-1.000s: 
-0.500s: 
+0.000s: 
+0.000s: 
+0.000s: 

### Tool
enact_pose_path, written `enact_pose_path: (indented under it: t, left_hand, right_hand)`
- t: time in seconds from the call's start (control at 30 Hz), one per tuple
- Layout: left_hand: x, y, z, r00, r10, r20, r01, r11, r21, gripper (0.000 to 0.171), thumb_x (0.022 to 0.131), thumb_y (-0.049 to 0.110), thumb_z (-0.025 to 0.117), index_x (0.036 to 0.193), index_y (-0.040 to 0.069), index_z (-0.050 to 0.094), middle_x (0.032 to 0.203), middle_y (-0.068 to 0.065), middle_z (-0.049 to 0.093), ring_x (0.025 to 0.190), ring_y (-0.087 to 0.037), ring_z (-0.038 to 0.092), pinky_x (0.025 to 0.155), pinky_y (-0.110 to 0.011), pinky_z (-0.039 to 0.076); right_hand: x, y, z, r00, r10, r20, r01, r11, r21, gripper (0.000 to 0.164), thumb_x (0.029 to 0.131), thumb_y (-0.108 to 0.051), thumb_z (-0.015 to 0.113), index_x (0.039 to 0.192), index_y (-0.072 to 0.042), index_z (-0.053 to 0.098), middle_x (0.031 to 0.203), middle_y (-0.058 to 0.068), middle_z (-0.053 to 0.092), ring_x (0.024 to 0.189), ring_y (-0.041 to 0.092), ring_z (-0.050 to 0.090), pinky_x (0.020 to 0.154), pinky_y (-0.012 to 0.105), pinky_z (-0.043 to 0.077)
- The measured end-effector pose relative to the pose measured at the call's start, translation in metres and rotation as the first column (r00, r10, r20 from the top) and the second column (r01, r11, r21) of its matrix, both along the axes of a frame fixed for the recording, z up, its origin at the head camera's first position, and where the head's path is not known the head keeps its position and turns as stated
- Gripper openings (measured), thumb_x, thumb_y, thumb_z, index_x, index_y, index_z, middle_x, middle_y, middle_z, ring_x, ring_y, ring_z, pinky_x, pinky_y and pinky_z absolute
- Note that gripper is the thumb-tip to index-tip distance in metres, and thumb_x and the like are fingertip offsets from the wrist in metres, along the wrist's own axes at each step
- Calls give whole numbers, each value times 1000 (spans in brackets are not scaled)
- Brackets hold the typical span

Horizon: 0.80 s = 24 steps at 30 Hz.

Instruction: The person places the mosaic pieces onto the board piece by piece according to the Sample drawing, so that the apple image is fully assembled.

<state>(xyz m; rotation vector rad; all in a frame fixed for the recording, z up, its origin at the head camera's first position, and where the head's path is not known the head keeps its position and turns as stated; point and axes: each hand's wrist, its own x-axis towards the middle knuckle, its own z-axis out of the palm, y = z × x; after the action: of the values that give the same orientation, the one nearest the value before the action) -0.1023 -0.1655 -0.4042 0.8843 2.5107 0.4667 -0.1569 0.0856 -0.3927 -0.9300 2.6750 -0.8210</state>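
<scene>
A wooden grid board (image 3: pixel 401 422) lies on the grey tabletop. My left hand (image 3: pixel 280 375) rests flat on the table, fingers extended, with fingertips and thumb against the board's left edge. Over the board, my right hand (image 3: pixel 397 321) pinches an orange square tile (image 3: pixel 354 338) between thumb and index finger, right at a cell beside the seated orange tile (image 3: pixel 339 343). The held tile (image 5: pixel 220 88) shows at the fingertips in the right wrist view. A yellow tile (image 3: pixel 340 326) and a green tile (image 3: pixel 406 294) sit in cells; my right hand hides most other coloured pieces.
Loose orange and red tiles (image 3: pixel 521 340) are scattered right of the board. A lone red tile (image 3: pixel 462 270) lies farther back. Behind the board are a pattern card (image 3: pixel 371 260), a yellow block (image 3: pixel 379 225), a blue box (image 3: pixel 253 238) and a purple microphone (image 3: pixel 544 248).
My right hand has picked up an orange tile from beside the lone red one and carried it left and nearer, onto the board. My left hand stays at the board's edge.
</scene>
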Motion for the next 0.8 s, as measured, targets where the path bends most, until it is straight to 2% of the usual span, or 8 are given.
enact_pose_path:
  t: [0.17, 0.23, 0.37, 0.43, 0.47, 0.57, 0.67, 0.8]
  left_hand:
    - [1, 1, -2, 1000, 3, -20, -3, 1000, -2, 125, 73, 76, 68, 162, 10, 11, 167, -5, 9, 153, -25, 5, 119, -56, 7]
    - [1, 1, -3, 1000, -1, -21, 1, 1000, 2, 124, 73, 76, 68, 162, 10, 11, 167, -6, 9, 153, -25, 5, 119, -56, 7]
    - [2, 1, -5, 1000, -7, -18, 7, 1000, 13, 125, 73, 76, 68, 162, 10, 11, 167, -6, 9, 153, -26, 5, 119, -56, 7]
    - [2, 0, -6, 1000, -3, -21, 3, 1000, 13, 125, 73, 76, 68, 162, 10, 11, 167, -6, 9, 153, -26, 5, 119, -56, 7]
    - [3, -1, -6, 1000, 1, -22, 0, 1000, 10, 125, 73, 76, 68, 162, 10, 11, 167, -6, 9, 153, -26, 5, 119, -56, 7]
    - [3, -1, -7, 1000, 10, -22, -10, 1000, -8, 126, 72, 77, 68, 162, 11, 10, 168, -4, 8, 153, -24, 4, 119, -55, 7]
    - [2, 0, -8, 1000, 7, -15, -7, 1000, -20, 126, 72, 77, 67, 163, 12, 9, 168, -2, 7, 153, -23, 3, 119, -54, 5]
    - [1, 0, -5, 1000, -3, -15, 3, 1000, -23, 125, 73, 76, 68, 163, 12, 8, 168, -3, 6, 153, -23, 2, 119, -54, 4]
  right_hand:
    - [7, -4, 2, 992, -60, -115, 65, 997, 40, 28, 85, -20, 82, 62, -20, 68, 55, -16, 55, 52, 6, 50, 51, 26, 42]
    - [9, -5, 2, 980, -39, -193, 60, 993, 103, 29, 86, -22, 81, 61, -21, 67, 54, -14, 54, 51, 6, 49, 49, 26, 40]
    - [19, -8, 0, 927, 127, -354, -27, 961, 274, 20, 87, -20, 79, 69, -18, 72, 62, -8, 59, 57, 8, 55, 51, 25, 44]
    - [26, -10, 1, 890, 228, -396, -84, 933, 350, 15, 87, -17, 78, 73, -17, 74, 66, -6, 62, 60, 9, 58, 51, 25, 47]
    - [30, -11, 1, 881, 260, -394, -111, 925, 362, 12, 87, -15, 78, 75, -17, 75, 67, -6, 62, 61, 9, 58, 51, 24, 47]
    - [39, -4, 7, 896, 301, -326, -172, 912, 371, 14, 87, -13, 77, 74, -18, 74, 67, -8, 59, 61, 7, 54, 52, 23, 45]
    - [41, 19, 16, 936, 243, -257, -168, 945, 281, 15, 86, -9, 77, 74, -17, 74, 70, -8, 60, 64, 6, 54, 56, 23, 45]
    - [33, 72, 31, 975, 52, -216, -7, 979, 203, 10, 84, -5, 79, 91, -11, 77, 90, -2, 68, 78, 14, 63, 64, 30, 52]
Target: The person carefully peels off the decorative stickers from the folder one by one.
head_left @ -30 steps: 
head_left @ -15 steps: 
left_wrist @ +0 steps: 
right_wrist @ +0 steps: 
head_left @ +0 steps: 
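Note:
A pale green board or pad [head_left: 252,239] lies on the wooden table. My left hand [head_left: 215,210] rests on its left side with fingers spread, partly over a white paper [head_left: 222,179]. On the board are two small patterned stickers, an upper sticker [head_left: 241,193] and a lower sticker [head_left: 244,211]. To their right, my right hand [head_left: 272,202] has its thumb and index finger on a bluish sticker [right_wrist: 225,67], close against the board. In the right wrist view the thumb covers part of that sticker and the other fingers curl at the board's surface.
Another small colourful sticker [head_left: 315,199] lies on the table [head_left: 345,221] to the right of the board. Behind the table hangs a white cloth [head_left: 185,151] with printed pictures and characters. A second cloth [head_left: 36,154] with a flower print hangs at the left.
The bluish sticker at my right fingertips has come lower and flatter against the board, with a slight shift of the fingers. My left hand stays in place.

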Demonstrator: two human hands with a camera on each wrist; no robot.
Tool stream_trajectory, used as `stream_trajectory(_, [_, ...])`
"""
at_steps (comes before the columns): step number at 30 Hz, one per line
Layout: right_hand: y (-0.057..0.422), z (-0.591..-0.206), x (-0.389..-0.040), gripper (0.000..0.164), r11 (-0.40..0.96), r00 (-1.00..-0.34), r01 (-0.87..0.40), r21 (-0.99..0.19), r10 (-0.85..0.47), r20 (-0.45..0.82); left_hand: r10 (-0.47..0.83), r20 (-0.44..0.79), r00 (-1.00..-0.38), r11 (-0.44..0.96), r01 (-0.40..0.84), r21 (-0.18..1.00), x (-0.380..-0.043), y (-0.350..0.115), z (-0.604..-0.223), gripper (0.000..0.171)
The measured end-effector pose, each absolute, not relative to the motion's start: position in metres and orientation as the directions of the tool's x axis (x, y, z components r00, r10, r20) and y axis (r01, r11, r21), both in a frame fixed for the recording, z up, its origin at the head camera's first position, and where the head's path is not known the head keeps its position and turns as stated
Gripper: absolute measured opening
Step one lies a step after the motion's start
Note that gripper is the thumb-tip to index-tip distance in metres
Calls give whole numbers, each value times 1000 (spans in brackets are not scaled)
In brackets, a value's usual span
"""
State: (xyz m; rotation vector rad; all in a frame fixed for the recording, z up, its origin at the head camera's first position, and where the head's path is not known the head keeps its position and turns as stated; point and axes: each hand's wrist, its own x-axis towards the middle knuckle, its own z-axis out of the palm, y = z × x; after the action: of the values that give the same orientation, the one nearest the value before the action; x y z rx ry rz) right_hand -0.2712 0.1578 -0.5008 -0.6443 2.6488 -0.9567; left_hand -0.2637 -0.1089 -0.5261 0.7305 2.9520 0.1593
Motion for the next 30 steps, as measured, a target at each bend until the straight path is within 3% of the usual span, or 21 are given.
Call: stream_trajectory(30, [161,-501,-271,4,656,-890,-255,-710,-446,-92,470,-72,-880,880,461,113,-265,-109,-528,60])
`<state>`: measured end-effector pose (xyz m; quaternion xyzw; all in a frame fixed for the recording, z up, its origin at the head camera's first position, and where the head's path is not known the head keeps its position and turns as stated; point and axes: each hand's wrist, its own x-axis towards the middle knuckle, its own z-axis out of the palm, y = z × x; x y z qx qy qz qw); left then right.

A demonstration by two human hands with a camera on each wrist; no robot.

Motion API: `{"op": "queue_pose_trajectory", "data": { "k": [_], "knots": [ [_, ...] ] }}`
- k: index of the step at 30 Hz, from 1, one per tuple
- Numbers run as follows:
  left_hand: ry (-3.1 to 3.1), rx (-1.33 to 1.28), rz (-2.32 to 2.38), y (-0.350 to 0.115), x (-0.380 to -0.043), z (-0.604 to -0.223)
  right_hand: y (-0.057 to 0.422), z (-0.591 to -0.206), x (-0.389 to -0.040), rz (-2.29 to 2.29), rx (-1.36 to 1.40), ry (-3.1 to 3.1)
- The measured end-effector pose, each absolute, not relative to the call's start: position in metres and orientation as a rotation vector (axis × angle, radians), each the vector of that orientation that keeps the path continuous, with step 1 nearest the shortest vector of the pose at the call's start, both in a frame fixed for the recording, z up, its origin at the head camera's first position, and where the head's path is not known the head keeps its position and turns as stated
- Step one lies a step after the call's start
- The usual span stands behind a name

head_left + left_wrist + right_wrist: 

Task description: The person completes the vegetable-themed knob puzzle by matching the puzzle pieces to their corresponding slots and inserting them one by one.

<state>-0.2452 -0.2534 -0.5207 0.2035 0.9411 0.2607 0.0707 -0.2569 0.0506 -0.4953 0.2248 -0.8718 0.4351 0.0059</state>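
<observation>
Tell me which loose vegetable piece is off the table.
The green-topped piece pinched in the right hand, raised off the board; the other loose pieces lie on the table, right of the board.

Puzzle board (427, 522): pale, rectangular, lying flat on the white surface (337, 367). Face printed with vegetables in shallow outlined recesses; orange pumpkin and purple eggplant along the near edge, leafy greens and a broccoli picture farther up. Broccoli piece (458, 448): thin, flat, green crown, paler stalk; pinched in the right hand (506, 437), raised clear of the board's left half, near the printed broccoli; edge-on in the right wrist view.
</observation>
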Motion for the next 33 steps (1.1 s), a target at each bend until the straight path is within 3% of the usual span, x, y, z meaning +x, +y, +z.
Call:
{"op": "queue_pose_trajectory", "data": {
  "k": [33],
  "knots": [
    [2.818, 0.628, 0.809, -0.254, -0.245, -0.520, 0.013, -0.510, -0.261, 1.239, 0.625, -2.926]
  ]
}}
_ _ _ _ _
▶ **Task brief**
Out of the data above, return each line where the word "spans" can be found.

▶ **Finished exercise**
- Calls give whole numbers, each value times 1000 (spans in brackets are not scaled)
Calls give whole numbers, each value times 1000 (spans in brackets are not scaled)

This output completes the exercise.